Two Iraqis who supported the U.S. mission in their own country come to America and find themselves strangers in a strange land. The stories Nazar and Salam reflect a rarely seen Iraqi refugee community in the U.S., a population still paying the price for a war that was supposed to liberate them.

In Baghdad before the allied invasion, Nazar was a father of four and a well-known gold merchant who was working to rebuild his business after Saddam Hussein's regime had brutally amputated his hand for trading in dollars. Salam was starting a new life as a father and a doctor. Both decided to sacrifice everything by collaborating with U.S. forces to help “liberate” Iraq, and they paid a heavy price: Nazar’s house was bombed by Iraqi insurgents and Salam’s in-laws were shot.

Nazar was airlifted out of Iraq by the United States military, initially received a hero’s welcome — received by President George W. Bush at the White House, congratulated for surviving Saddam’s brutality, and given a cutting-edge prosthetic hand.
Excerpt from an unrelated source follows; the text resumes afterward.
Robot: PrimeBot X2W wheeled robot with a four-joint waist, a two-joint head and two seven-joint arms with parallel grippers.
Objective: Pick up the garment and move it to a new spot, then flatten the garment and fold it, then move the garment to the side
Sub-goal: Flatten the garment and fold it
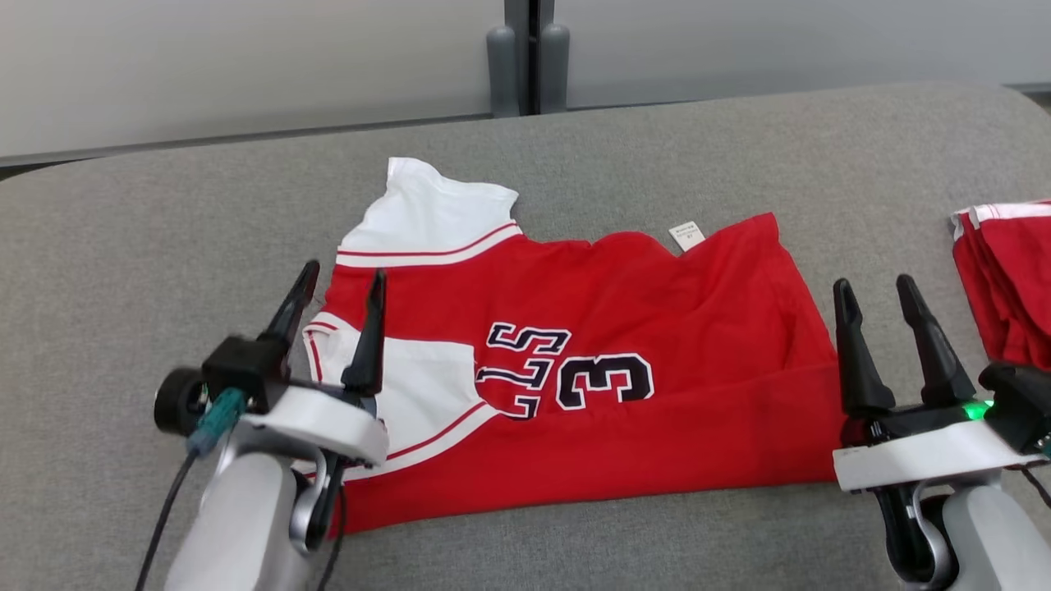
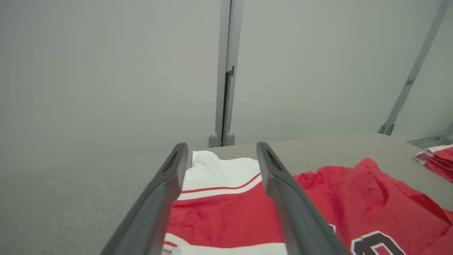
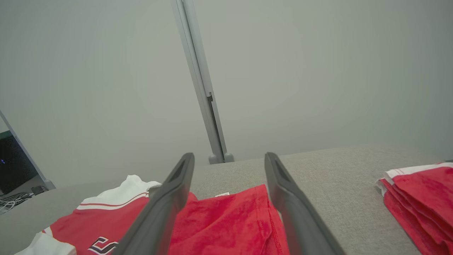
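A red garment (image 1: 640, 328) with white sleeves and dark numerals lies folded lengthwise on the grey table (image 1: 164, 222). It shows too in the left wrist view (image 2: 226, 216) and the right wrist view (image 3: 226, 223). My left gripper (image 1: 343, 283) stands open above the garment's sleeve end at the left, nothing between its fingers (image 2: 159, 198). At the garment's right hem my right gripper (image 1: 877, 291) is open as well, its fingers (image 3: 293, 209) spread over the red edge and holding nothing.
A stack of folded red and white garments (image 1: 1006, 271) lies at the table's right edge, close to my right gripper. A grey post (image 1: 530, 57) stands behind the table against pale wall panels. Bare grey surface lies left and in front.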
Nazar's wife and child join him to start a new life.

Before he fled to the United States, Salam pretended to divorce his wife in order to protect his family from threats of retalitation by milita. Once he arrives in the U.S. seeking political asylum, he gets caught in a bureaucratic nightmare that prolongs his family separation for years.

Both men experience reversals of fortune. Salam, succeeds in winning asylum, and is reunited with his family, ready to readjust to their new life together in the United States, a world away from Iraq. Nazar, on the other hand, is far from the glory of his arrival in the country. He and his family now face homelessness, and Nazar can't find a job because he is not yet a citizen. Worse, he suffers from an ever-intensifying case of Post-Traumatic Stress Disorder. The prosthetic hand given to him earlier as a gift from a grateful America now sits broken in his house -- just like his dreams.

In the end, Nazar and Salam must decide whether to persevere in the U.S. or simply decide to go home and face imminent death by militias.